I thought that stored procedures returned 0 if successful, so anything other than that would mean an error. Am I wrong, or is there a flaw in my process?
FYI, I don't need it to stop running if it encounters an error, I just need it to spit out the error message so I know where it failed. This is going to grow to 20-30 stored procedures by the time it's all said and done.
Here is the master stored procedure:
ALTER PROCEDURE [dbo].[Master_CreateLoadTables]
AS
DECLARE @retval INT
-- Builds all tables required for the stored procedures
EXEC @retval = [BuildTables]
IF (@retval) = 0
BEGIN
SET @retval = 1
EXEC @retval = [Load_CustomerLookup]
IF (@retval) <> 0
PRINT 'Load of Customer Lookup Table Failed'
EXEC @retval = [Load_CustomerInvoices]
IF (@retval) <> 0
PRINT 'Load of Customer Invoice Tables Failed'
EXEC @retval = [Load_Payments]
IF (@retval) <> 0
PRINT 'Load of Payments Table Failed'
END
ELSE
PRINT 'Table Creation Failed'
Upvotes: 0
Views: 953
Reputation: 1269873
I thought that stored procedures returned 0 if successful, so anything other than that would mean an error. Am I wrong, or is there a flaw in my process?

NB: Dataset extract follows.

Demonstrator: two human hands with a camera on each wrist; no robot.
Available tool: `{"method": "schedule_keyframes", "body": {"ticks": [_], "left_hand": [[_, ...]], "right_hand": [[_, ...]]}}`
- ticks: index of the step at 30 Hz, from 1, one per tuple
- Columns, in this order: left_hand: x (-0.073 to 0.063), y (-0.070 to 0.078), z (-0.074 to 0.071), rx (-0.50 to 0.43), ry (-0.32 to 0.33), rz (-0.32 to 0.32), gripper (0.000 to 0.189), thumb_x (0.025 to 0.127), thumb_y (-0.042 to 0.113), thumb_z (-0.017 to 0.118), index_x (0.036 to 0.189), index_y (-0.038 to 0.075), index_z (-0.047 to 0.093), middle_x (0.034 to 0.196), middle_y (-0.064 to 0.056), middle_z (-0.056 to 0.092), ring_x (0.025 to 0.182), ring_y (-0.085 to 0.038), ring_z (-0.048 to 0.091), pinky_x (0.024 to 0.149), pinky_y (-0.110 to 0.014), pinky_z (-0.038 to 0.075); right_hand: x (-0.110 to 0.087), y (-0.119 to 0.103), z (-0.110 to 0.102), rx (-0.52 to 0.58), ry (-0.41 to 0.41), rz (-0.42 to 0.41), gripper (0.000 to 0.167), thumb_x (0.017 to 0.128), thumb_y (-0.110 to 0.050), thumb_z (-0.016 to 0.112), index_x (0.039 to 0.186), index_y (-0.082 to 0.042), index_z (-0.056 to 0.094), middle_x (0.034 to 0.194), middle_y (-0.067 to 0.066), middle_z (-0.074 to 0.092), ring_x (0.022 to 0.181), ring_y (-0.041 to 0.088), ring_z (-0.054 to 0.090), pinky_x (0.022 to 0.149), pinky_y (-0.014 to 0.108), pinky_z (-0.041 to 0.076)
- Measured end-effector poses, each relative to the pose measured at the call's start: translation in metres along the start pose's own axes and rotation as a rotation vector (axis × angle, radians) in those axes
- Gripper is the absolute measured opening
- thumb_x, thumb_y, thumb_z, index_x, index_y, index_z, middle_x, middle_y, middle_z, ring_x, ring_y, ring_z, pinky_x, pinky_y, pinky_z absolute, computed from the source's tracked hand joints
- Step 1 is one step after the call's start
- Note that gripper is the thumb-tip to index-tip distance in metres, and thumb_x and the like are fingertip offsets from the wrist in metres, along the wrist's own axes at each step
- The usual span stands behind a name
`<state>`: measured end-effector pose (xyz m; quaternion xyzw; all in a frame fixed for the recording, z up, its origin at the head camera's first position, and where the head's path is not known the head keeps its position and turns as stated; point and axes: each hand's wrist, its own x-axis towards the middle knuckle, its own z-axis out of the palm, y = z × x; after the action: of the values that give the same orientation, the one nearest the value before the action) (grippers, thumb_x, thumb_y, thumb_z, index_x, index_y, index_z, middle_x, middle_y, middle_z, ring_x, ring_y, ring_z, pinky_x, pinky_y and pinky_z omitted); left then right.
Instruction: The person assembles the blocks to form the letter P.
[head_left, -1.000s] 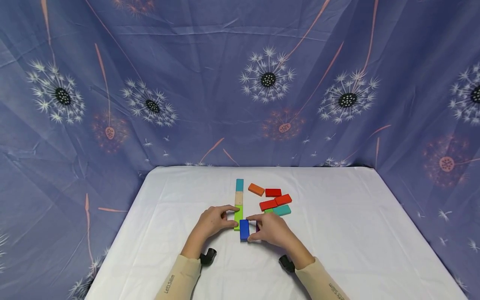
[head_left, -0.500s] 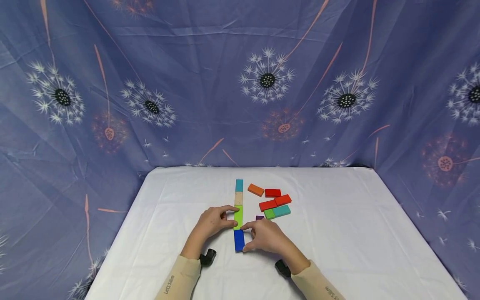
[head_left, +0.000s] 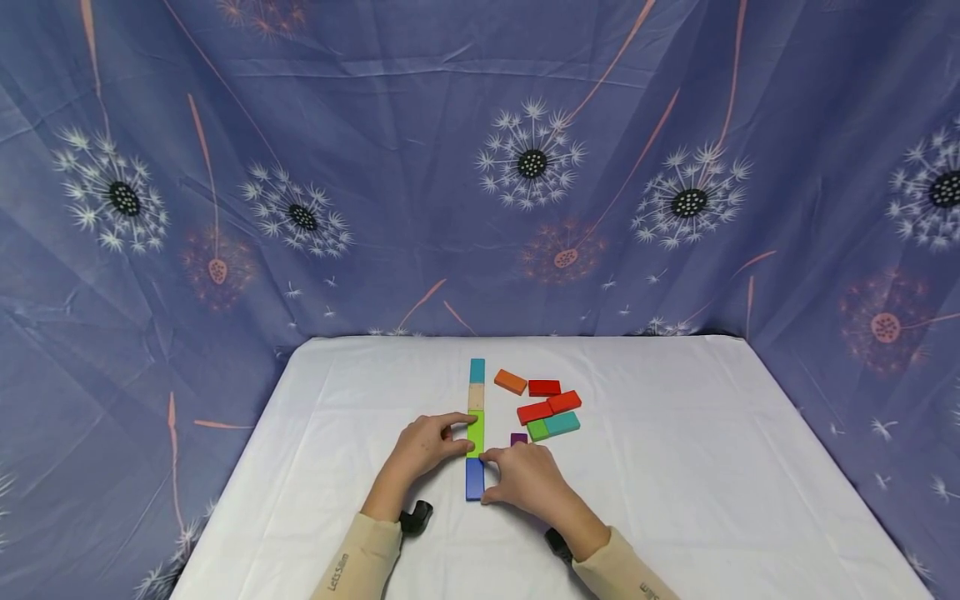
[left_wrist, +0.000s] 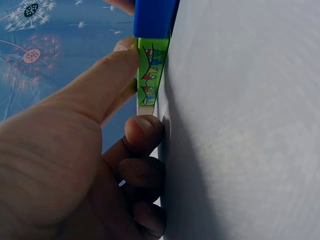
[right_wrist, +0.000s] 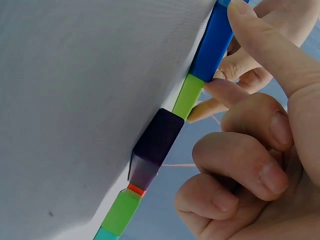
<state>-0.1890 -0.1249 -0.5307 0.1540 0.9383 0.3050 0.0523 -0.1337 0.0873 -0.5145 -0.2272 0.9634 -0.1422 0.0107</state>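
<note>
A row of blocks runs lengthwise on the white cloth: a light blue block [head_left: 477,371] farthest away, then a plain wooden block [head_left: 476,397], a lime green block [head_left: 477,432] and a dark blue block [head_left: 475,481] nearest. My left hand [head_left: 423,443] holds the green block from the left, thumb and index finger near its two ends. Printed bunting shows on the green block's side in the left wrist view. From the right, my right hand [head_left: 531,478] grips the dark blue block between thumb and index finger, its other fingers curled. The blue and green blocks meet end to end.
Right of the row lie an orange block [head_left: 511,382], several red blocks [head_left: 543,388], a green block [head_left: 537,430] and a teal block [head_left: 562,423]. A purple block [head_left: 518,438] sits just beyond my right hand. A patterned curtain [head_left: 405,208] hangs behind the table.
My right hand has brought the dark blue block left and nearer, from beside the green block into line at its near end. The left hand stays in place.
</note>
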Motion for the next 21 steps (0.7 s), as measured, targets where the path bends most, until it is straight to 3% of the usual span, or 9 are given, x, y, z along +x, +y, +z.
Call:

Stored procedures return whatever value you tell them to. If there is no return statement, then they return success, 0
.
The generally accepted practice is to return 0 for success and an error code for failure. But that is not enforced.
You are referring to user stored procedures. You need to investigate how they work in your environment.
I also encourage you to put the body of the stored procedure in a begin
/end
block.
Upvotes: 1
Reputation: 46203
one of the stored procedures in the master stored procedure returned an error saying that the table insert I was trying had the wrong number of variables, but it did not print the error.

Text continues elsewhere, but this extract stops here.